YOUR ASSIGNMENT>
Please transcribe the data that follows exactly, from its first line through the line that contains "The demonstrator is".

- Opening Delimiter -

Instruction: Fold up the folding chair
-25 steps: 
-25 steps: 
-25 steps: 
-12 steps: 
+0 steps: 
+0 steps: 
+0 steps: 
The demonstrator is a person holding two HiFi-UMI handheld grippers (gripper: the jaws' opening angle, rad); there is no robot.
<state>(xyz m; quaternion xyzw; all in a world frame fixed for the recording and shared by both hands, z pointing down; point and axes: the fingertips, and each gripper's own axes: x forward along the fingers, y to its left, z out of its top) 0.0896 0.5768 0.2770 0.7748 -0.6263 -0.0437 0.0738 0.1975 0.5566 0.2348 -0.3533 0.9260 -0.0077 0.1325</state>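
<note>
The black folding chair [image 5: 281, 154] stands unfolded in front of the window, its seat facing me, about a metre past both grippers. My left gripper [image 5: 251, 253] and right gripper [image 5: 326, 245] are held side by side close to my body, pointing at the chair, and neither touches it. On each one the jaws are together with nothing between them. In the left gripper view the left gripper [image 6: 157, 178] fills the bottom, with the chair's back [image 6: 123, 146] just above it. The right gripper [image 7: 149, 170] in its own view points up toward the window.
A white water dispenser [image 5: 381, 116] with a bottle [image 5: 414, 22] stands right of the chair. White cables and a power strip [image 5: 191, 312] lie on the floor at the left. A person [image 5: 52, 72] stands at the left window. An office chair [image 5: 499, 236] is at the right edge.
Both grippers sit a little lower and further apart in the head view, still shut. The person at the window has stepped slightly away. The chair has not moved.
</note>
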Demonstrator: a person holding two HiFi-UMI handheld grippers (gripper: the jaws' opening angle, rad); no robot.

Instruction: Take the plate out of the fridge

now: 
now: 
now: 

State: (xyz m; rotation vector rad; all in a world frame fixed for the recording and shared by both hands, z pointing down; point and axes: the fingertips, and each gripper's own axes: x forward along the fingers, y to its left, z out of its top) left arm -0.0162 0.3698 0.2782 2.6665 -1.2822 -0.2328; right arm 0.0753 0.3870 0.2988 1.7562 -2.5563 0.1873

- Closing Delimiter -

SOLVED PROBLEM>
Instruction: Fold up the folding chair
-25 steps: 
-25 steps: 
-25 steps: 
-12 steps: 
+0 steps: 
+0 steps: 
+0 steps: 
The demonstrator is a person holding two HiFi-UMI handheld grippers (gripper: the jaws' opening angle, rad); there is no robot.

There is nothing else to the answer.